Est-ce une raison pour mettre tout le monde dans le même panier et jeter avec mépris l’Église visible par-dessus bord ? Ce n’est pas ce que ferait Notre-Dame, qui au pied de la Croix redoubla son amour pour le Corps blessé de Notre-Seigneur. L’Église sur terre, c’est le Christ lui-même, survivant de manière mystique. L’histoire de l’Église reflète sa vie. La vie entière du Fils de Dieu fut un Chemin de Croix et telle est la vie de l’Église à travers les événements historiques troublés. Et de même que dans la vie de Jésus, le Vendredi Saint fut suivi du triomphe du Dimanche de Pâques, de même les membres de l'Eglise participeront un jour à sa glorification. C'est pourquoi Jésus dit à ses disciples : « Celui qui persévérera jusqu'à la fin sera sauvé » ( Mt 24, 13-14).

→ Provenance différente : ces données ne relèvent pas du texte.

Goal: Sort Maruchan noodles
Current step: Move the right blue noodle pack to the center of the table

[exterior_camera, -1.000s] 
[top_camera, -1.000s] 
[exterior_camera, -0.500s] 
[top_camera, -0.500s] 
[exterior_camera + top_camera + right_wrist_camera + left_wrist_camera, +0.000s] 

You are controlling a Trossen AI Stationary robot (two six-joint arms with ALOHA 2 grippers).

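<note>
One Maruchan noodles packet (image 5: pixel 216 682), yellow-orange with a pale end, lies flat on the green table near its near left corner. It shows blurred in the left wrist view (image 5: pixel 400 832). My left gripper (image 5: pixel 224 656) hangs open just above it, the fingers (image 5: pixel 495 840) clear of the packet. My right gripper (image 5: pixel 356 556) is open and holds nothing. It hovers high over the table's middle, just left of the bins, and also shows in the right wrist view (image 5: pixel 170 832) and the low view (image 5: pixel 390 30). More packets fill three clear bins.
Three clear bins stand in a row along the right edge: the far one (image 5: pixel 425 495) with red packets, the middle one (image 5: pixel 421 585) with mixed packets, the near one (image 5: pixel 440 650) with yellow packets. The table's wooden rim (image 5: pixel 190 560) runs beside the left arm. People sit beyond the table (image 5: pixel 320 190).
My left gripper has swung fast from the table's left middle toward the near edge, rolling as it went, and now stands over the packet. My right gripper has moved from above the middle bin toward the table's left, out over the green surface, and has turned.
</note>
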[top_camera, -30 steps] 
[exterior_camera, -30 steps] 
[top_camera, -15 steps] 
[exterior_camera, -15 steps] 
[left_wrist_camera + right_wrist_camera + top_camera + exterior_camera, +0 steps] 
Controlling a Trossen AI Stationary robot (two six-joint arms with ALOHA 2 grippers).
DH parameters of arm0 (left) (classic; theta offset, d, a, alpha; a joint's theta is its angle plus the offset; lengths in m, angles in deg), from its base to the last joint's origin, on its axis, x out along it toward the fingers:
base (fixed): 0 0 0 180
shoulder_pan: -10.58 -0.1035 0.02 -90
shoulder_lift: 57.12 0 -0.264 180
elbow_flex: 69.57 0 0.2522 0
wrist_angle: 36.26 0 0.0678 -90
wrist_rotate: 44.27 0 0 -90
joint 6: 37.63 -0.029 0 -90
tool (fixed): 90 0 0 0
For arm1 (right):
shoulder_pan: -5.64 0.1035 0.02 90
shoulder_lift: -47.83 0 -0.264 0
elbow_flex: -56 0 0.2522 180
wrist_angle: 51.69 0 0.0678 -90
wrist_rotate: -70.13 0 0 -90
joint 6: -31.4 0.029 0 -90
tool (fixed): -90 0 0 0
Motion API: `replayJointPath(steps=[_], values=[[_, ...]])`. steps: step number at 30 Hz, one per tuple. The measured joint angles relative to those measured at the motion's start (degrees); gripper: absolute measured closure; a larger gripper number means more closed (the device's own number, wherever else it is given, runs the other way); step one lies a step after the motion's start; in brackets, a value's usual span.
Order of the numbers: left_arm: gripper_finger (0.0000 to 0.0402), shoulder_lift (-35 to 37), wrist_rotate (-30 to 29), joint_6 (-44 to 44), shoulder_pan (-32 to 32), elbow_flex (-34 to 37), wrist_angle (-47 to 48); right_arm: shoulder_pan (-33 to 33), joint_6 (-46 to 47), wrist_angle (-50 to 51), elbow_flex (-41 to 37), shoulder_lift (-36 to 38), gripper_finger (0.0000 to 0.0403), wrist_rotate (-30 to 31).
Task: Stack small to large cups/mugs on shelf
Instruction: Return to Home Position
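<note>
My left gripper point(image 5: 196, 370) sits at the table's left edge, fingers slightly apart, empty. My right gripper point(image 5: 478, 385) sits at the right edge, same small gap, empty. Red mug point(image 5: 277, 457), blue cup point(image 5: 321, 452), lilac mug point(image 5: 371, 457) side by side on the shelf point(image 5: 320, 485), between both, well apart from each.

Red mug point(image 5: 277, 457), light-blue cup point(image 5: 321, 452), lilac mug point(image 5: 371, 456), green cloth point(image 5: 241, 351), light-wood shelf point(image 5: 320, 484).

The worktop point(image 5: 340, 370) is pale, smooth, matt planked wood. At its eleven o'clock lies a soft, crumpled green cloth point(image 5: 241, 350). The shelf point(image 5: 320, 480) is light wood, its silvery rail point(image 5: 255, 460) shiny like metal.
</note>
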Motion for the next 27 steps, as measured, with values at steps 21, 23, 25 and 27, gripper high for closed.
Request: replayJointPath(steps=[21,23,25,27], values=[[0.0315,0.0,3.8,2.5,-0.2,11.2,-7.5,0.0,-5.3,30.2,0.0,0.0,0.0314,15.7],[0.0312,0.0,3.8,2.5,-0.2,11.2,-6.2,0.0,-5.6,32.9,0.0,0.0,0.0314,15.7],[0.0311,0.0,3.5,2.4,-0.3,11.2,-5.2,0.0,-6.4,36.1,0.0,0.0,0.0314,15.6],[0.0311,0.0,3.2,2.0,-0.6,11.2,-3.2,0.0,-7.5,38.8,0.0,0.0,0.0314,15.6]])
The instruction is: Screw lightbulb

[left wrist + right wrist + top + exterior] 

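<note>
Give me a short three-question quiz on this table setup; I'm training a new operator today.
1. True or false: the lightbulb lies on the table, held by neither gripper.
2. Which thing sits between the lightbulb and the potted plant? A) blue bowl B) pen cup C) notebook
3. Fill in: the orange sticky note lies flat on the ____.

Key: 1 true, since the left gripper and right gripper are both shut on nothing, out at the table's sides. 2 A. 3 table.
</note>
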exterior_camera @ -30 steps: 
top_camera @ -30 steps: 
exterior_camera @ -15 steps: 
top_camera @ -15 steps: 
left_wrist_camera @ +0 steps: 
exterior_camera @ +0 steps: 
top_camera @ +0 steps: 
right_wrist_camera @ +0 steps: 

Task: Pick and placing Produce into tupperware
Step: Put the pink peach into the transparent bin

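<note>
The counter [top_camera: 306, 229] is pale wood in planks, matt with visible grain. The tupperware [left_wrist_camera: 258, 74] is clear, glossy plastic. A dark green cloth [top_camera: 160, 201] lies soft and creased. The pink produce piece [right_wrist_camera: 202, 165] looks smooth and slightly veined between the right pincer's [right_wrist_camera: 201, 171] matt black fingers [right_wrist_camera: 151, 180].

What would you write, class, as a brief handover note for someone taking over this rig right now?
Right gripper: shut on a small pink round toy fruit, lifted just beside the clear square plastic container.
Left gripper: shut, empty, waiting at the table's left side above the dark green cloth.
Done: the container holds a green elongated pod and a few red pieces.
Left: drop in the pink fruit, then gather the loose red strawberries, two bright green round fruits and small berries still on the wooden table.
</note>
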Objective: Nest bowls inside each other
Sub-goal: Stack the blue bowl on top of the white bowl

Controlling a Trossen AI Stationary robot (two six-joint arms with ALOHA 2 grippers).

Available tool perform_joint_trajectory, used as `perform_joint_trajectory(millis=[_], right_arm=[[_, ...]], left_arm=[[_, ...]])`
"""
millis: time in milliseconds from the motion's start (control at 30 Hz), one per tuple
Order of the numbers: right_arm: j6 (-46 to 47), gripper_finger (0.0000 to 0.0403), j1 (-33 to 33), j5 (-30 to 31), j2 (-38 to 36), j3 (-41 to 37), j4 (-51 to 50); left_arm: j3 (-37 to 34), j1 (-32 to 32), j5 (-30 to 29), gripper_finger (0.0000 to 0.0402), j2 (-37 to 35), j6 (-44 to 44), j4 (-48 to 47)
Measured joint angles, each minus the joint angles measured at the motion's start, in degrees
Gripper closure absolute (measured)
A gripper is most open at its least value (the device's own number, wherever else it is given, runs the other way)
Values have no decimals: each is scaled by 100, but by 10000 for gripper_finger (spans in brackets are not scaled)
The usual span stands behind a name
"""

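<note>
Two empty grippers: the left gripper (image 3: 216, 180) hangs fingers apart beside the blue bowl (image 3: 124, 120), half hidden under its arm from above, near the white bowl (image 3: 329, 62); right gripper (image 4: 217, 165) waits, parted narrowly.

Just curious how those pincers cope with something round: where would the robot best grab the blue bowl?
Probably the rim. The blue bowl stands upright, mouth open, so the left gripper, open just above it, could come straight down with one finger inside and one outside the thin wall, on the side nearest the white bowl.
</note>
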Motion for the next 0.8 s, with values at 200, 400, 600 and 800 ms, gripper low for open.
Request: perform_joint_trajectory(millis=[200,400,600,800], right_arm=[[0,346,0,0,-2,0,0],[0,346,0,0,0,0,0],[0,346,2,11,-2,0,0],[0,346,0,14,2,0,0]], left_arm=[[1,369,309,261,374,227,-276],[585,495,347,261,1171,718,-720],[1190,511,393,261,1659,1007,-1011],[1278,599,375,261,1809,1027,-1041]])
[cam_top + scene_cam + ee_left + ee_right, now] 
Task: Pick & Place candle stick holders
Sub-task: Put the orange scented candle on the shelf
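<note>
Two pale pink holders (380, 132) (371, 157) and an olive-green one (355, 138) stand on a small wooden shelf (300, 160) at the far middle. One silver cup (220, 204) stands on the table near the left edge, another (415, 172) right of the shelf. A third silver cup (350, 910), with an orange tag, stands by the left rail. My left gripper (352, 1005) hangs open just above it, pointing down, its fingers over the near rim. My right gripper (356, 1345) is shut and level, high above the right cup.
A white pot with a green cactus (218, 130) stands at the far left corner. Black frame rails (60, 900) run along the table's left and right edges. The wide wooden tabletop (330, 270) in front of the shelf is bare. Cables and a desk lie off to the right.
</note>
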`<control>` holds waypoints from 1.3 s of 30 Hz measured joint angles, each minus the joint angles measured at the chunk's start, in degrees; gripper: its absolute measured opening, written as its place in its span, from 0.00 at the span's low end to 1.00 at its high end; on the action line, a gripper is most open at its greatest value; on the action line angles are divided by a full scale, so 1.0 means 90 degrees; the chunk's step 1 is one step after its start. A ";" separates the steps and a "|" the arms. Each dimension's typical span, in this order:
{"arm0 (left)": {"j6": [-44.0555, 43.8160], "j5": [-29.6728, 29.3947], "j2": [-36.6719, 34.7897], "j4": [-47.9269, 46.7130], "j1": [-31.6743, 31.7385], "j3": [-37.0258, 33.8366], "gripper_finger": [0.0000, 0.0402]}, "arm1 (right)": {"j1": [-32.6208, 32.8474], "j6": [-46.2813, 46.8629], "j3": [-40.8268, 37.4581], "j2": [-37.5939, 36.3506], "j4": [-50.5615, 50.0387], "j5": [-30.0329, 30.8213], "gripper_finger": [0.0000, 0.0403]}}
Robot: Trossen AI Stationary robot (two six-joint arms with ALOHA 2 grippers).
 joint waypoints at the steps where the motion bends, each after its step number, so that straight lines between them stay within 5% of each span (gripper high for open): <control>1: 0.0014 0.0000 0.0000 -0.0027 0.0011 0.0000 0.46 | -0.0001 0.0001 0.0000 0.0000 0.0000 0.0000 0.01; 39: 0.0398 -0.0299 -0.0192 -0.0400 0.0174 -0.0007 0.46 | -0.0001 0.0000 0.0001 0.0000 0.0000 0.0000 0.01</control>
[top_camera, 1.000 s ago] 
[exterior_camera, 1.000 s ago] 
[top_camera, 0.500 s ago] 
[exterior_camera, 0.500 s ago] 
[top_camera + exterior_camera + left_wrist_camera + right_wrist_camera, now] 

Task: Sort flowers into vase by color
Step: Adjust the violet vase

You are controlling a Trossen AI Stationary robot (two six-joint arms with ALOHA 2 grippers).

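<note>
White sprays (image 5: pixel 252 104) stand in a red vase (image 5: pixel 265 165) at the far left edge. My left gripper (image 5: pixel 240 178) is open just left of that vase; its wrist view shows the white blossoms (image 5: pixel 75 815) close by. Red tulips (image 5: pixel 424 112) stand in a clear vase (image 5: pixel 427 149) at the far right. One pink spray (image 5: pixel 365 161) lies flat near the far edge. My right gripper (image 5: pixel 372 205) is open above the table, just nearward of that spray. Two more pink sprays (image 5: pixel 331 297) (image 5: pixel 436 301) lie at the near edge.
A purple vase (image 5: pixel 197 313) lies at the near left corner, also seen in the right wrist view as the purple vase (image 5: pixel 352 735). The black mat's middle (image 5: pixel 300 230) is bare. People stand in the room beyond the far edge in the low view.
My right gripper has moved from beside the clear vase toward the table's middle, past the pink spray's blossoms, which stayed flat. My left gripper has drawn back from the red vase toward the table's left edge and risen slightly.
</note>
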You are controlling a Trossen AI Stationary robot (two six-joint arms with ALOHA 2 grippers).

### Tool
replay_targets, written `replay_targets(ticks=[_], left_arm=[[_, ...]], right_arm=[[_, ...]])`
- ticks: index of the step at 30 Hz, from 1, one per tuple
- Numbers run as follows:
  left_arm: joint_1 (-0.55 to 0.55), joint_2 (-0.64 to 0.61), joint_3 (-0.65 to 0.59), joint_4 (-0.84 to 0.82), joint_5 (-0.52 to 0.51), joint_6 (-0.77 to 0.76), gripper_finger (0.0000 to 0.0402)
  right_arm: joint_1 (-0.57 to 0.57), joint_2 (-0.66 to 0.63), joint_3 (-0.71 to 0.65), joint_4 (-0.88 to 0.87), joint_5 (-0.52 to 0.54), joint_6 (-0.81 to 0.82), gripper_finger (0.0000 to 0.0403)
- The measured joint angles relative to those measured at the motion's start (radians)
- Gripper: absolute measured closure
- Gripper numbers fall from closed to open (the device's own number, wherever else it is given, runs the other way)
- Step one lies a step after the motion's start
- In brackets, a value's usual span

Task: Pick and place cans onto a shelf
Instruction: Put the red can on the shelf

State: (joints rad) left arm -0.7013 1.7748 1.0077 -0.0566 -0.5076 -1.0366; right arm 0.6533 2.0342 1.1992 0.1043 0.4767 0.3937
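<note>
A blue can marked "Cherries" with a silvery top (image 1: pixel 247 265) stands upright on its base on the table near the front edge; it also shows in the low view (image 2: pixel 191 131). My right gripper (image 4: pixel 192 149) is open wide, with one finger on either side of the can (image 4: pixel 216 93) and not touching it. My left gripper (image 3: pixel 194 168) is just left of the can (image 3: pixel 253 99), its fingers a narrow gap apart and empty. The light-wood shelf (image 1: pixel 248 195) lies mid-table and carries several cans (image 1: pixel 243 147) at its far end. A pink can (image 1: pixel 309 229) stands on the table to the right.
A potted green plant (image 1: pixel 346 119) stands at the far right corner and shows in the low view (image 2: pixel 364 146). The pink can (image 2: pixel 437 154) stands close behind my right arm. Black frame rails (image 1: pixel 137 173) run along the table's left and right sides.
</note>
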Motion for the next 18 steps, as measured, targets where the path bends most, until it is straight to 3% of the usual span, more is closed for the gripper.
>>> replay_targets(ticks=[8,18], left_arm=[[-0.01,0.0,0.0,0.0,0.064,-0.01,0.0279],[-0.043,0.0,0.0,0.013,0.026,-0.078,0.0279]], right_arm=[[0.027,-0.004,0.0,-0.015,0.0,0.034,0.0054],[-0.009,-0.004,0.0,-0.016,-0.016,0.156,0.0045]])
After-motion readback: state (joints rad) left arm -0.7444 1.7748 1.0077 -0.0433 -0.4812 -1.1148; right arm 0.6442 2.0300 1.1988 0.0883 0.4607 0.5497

Les blessures infligées à l’Église par ses membres internes doivent donc nourrir notre persévérance et notre confiance dans l’indéfectibilité de l’Église. Plus elle est mortifiée, plus notre désir de l’exalter et de la glorifier doit grandir.
Les cœurs magnanimes ont confiance dans le triomphe final de l’Église, destinée à briller, sainte et immaculée, non seulement à la fin des temps, mais dans un avenir historique que la Providence réalisera certainement selon ses mystérieux desseins.